● What is required:
In the listing below, find the line containing "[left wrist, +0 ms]" and the line containing "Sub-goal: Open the". Repeat exactly those two lines and every line between them.
:::::
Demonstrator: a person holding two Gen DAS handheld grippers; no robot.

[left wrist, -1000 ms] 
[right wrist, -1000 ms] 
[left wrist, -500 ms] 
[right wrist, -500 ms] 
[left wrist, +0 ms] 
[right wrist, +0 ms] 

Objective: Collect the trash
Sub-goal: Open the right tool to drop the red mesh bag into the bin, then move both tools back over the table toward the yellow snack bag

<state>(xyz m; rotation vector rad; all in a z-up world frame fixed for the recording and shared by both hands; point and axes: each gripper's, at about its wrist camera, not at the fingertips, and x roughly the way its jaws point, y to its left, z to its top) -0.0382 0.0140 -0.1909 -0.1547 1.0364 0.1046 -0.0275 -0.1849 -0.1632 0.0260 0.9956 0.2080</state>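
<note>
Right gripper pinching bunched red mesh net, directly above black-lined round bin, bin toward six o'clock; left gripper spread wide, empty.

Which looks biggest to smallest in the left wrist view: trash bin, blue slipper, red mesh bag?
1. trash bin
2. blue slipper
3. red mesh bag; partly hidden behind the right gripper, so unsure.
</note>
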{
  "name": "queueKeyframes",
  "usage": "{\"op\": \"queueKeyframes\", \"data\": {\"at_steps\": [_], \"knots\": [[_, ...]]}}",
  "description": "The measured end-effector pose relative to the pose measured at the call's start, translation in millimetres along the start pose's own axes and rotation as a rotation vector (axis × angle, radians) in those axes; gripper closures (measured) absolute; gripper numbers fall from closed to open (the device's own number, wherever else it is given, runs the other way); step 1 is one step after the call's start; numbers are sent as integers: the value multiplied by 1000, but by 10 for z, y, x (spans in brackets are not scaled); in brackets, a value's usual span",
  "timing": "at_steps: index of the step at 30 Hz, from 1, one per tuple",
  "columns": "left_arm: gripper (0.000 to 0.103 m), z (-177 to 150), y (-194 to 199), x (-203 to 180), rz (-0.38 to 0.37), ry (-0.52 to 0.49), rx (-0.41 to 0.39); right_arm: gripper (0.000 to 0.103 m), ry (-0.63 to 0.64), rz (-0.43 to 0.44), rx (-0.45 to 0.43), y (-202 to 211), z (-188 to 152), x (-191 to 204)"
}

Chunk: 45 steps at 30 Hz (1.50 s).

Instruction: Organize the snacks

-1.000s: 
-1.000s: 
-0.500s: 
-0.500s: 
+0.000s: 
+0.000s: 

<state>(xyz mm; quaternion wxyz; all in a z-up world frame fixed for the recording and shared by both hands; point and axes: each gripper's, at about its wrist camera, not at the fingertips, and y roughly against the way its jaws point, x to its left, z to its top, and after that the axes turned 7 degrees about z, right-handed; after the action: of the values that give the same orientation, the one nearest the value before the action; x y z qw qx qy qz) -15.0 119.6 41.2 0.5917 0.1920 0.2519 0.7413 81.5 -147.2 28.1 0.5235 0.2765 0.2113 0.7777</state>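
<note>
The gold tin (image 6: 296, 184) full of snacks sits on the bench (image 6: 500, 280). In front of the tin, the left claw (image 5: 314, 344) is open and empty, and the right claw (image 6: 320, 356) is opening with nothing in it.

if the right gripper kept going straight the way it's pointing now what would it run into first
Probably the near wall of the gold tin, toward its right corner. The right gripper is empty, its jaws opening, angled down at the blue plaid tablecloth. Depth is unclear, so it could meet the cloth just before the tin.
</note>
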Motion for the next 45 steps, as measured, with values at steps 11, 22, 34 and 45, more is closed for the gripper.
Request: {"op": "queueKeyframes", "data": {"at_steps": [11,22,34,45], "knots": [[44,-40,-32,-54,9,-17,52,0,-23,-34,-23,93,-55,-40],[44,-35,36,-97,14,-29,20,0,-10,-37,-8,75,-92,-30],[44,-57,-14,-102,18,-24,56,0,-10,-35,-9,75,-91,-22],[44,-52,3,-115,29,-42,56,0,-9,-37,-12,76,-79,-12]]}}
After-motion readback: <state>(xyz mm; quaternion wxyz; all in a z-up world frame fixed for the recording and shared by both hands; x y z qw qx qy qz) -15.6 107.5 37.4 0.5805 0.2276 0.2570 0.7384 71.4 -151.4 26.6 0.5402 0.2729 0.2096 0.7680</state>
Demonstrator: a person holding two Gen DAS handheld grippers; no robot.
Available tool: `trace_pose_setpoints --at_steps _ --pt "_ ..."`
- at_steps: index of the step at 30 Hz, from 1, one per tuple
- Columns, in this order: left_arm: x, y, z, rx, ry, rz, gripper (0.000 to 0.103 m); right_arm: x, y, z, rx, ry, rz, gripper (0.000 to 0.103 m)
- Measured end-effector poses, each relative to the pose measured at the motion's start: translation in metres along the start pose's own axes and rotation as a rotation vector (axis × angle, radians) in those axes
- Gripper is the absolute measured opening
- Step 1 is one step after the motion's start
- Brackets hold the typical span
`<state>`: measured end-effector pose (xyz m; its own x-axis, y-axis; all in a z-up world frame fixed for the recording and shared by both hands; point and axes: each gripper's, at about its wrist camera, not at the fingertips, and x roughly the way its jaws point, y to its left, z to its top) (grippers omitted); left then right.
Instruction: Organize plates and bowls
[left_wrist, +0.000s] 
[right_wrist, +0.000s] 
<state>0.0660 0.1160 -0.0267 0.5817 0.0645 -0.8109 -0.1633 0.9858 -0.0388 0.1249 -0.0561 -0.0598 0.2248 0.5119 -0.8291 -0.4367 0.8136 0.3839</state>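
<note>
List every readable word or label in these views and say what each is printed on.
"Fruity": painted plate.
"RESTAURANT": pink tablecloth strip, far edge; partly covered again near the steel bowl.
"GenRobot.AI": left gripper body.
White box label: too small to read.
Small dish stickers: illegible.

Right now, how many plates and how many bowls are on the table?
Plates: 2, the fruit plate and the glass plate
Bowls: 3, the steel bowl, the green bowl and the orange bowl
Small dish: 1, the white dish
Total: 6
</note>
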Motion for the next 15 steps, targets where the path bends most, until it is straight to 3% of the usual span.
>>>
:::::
● Final answer:
[left wrist, +0 ms] 
[right wrist, +0 ms] 

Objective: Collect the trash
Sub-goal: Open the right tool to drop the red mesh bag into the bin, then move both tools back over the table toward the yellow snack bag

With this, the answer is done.